Ad esempio, utilizzando acqua a 20 gradi Celsius, una temperatura già inferiore alla soluzione critica inferiore. La temperatura del piam farà sì che il piam si gonfi e si dissolva rapidamente. Ciò può causare l'arretramento e la rottura delle nanofibre, come illustrato nell'immagine 32, e formare configurazioni casuali non organizzate, come illustrato nell'immagine di 52 secondi.

Prima di iniziare questa procedura, le condizioni del PDMS verificano la presenza di difetti e si assicurano anche che tutte le superfici siano prive di polvere. In caso contrario, impedirà il corretto trasferimento delle proteine e porterà a un cattivo assemblaggio delle strutture A CM. Quindi, seguendo questa procedura, le nanofibre o nanostrutture di rilascio possono essere utilizzate per fare una serie di cose come analizzare le proprietà meccaniche delle fibre proteiche o utilizzate come scaffold per l'ingegneria tissutale.

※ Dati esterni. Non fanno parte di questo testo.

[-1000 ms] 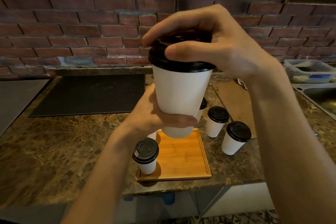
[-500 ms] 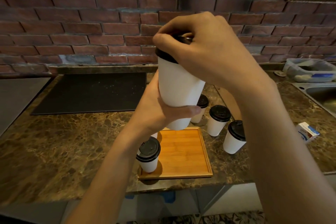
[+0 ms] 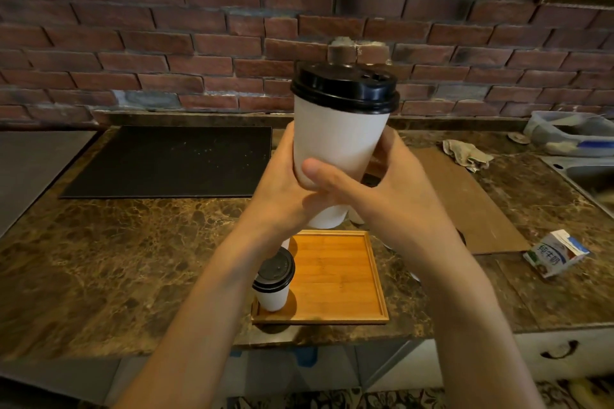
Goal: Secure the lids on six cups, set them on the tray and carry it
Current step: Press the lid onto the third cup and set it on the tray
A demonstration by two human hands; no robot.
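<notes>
Dim warm light, soft blur, bowed edges

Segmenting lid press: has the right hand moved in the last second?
Yes: right hand dropped from brick wall height to grip the white paper cup low, above the square wooden tray.

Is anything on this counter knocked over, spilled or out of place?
Only the small milk carton lies on its side on the counter, right of the wooden tray. No spill shows near it. The black lid on the held cup looks seated evenly.
</notes>
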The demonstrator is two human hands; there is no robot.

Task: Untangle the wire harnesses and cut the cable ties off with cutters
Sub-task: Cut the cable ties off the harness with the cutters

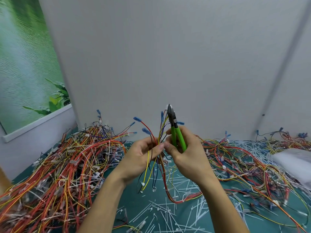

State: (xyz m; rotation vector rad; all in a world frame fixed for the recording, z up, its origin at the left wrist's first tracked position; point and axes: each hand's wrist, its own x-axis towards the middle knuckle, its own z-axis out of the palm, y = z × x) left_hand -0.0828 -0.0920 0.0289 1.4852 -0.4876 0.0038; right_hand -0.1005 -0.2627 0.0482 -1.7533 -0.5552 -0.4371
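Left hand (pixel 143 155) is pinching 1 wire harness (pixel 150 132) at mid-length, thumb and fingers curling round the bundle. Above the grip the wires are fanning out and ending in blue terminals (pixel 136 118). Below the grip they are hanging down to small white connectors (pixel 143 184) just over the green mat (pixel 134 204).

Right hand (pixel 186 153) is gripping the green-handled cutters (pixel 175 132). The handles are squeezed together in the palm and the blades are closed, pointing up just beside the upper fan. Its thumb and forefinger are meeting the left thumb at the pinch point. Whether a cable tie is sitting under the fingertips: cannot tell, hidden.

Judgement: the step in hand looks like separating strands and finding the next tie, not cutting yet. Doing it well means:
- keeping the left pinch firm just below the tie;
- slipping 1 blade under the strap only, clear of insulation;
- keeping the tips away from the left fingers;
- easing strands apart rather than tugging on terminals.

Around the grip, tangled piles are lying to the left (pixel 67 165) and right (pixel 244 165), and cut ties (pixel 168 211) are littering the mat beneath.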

Dopo aver visto questo video, dovresti avere una buona comprensione di come progettare nanofibre e nanostrutture proteiche ECM con composizione, geometria e architettura regolabili. In particolare, si capirà come stampare a micro contatto i modelli di proteine ECM su vetrini di vetro rivestiti di pitone, e quindi innescare termicamente la dissoluzione della superficie per assemblare le strutture ECM.